The butterfly preserve also makes me wonder about the logic of things. How do butterflies fit into Darwinian evolution? They have no apparent way to defend themselves against any sort of attack, they can't fly fast, most of them are so conspicuous that they must be instant targets for predators, they don't form part of communal groups that would help to keep their race alive, and yet a lot of them must survive long enough to keep butterfly progeny coming, generation after generation. ((An effective defense against predators is to taste bad. Really. That's what the monarch butterfly does: the caterpillars eat milkweed, which is distasteful if not poisonous to most predators. Once in a while a butterfly gives its life to prove that you shouldn't eat butterflies: and all its hundreds of brothers and sisters are safe from that predator. There's more to it than that, including that the bright-colored butterfly you see is only a very short time in the animal's life, and that even the brightly-colored ones can often cling to a branch, fold their wings together, and look like a bit of dead leaf.))

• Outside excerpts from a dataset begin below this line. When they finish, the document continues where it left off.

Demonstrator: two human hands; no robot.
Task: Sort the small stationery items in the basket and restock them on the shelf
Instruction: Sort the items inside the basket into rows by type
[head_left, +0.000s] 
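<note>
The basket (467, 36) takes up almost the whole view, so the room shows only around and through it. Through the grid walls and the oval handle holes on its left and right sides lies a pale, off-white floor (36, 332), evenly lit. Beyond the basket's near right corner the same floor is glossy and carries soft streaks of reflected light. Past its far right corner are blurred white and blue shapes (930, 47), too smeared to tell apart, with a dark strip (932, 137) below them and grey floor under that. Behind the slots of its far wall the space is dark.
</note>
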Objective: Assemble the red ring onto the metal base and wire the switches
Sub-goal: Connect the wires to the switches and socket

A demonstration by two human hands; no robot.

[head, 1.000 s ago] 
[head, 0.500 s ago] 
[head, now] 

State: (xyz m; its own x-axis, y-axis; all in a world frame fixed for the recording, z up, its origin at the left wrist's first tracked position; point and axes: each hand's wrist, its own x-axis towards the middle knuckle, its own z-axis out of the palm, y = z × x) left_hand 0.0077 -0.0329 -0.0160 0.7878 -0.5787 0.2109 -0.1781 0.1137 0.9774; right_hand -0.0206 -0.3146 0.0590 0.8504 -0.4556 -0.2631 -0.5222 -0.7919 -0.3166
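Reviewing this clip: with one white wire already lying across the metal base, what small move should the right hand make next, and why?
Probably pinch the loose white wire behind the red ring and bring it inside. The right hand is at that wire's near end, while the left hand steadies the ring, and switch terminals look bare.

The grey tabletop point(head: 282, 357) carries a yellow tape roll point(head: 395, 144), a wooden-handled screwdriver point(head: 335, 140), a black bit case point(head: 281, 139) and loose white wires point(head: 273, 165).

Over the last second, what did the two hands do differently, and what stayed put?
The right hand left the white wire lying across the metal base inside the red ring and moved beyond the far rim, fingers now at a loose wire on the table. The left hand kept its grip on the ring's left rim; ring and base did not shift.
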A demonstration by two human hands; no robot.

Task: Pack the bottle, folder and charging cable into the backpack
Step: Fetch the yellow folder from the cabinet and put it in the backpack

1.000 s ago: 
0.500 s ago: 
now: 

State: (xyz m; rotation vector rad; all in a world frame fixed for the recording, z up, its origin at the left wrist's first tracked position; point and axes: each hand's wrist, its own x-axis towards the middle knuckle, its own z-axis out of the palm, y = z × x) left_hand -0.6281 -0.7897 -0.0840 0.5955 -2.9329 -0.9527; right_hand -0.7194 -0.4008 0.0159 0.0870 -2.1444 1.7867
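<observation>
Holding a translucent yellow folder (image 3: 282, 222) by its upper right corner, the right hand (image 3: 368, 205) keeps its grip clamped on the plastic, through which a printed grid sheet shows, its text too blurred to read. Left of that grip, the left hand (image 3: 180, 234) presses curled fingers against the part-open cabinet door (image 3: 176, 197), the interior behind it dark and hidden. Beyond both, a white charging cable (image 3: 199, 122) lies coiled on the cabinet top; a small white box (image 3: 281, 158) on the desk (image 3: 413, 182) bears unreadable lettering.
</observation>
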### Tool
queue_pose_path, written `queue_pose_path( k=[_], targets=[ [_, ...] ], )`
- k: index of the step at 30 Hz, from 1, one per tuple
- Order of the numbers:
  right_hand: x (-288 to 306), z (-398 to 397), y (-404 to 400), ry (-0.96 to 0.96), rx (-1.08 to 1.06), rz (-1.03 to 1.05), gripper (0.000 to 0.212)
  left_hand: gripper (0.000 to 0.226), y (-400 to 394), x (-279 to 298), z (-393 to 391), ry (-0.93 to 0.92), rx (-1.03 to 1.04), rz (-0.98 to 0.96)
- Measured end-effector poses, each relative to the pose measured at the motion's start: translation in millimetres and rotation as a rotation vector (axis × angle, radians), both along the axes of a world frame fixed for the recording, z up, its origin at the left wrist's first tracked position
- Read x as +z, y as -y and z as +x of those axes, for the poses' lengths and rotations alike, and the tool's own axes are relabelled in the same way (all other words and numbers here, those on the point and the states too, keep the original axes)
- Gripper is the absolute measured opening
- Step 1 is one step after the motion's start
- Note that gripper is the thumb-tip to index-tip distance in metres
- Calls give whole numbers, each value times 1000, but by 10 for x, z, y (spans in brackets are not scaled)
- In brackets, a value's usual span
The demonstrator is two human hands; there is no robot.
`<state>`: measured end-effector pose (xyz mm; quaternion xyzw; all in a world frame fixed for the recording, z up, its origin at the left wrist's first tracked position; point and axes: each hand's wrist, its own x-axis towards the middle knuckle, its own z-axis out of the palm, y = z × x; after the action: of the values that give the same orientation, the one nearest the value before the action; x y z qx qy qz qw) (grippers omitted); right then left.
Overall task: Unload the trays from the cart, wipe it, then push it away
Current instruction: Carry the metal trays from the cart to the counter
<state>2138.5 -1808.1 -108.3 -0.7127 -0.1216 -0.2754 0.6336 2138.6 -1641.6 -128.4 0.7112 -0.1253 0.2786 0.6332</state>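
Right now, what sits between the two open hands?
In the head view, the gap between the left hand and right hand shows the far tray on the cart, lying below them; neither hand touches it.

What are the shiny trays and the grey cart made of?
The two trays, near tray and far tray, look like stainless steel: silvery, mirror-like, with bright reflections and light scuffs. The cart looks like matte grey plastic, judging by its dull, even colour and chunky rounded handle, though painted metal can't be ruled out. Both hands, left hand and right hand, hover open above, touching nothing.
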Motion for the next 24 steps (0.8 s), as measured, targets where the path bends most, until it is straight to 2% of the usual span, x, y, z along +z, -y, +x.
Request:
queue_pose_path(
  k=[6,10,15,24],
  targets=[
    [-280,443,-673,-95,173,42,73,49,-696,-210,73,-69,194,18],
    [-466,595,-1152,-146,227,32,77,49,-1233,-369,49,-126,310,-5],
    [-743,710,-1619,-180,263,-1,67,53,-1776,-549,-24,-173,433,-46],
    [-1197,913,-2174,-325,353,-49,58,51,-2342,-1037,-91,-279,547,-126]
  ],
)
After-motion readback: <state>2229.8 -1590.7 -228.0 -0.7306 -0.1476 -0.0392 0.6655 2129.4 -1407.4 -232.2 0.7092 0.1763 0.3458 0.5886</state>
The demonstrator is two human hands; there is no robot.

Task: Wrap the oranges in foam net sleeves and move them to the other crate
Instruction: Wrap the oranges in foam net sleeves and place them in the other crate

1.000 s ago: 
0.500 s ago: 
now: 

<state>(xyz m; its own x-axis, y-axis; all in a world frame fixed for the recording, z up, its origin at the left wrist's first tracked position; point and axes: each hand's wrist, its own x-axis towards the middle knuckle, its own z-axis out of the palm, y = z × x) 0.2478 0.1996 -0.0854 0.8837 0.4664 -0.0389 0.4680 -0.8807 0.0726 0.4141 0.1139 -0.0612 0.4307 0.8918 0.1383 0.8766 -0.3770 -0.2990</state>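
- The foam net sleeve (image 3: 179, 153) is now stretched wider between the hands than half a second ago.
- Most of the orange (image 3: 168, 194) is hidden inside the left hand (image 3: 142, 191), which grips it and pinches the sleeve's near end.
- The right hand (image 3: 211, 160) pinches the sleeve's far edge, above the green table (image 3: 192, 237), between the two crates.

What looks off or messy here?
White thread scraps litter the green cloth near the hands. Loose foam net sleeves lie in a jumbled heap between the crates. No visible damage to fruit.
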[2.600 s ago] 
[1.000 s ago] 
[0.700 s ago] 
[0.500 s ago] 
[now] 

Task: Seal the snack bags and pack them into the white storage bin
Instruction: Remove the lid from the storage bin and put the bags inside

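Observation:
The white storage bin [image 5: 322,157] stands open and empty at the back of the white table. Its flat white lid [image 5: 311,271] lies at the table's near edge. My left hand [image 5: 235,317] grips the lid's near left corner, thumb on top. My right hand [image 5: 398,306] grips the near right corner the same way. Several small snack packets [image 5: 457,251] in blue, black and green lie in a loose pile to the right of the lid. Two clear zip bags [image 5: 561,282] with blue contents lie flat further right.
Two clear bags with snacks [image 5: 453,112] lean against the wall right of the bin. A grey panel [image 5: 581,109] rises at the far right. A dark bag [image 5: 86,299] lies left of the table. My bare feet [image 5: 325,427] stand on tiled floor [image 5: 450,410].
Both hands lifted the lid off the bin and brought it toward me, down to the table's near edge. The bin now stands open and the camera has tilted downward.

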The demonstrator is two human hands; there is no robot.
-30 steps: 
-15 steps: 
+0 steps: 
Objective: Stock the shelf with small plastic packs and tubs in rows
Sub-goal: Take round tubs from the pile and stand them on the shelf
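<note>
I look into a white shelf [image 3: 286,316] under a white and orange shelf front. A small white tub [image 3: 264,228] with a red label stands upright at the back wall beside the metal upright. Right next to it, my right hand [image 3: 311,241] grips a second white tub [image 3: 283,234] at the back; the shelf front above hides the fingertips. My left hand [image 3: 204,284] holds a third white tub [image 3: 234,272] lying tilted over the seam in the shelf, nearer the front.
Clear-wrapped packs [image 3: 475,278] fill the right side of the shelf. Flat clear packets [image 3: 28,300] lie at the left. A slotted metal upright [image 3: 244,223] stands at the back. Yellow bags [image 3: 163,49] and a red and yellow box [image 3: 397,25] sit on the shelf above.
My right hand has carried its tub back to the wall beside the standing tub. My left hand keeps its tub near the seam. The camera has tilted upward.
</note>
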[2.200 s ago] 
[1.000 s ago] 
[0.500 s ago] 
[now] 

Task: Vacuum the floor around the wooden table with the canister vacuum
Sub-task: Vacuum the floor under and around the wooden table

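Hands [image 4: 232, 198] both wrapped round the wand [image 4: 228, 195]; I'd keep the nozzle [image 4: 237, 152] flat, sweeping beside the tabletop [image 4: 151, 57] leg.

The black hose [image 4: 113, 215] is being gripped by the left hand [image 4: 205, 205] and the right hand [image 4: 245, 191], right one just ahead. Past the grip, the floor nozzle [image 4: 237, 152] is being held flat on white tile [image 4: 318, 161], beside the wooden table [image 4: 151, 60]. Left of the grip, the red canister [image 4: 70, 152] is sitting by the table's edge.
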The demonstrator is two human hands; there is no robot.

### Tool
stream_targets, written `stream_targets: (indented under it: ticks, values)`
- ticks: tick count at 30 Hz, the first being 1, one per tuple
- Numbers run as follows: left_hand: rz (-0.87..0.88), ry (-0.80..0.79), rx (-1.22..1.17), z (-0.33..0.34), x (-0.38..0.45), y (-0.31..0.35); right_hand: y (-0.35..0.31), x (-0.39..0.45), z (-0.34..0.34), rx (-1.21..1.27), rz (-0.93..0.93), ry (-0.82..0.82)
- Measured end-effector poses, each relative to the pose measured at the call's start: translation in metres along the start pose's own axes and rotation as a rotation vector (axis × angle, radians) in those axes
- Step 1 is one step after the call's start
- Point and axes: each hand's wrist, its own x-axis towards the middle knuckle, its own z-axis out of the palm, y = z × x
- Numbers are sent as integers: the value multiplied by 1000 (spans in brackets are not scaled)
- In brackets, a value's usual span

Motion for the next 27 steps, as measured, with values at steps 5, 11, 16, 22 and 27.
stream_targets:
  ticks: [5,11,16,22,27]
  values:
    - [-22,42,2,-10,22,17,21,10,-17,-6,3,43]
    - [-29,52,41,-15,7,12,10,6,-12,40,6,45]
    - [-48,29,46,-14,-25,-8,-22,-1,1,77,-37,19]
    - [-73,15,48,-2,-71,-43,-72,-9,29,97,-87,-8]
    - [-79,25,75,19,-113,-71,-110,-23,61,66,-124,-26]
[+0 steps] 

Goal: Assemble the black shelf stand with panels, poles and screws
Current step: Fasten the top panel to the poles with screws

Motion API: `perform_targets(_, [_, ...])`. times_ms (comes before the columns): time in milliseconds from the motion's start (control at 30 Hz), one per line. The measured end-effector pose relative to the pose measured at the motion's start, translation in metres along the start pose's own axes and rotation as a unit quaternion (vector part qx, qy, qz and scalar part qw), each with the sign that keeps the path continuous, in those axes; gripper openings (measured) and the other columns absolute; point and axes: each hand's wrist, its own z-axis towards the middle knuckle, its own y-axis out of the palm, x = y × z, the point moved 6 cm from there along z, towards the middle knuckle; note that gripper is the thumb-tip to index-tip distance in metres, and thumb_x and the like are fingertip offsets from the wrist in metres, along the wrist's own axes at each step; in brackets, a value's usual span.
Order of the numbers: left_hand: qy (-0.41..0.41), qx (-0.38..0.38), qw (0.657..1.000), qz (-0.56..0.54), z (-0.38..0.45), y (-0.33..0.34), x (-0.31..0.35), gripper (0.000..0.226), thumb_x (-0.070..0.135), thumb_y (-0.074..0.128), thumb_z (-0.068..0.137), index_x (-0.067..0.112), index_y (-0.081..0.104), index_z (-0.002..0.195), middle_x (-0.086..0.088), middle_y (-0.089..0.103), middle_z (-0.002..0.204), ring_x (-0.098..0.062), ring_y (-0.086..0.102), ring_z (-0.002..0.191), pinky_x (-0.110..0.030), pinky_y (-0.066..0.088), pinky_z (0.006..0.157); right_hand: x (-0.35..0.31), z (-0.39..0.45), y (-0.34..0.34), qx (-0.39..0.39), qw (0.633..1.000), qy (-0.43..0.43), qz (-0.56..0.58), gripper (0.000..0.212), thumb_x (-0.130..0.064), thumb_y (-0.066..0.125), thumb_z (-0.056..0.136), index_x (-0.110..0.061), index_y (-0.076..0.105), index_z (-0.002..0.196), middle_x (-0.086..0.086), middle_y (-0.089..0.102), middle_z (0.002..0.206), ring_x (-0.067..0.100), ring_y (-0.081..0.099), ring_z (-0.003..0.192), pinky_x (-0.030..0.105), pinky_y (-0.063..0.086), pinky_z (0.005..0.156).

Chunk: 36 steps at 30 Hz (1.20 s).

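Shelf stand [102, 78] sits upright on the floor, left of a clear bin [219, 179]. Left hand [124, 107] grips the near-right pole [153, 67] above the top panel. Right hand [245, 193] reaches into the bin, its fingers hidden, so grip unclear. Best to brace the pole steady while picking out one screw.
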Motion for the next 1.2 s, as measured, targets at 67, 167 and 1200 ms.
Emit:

Lloyd Penney writes: The idea of life from outside our world, from Mars, bounces off our SFnal hides, and we say, "We suspected it all along." And then, we suffer a pang of regret as we remember our goshwow days, and wish we'd experienced a little goshwow when the news broke.

I also heard from Mae Strelkov, who sent a wonderful long letter, which I'd blush to quote here; Karen Pender-Gunn; Catherine Doyle; George Flynn; Leon Marr; Sandra and Larry Taylor; Dave Langford, who admitted to "a soft spot for slim fanzines that pack a lot in"; Murray Moore; and the Unemployed Entomologist.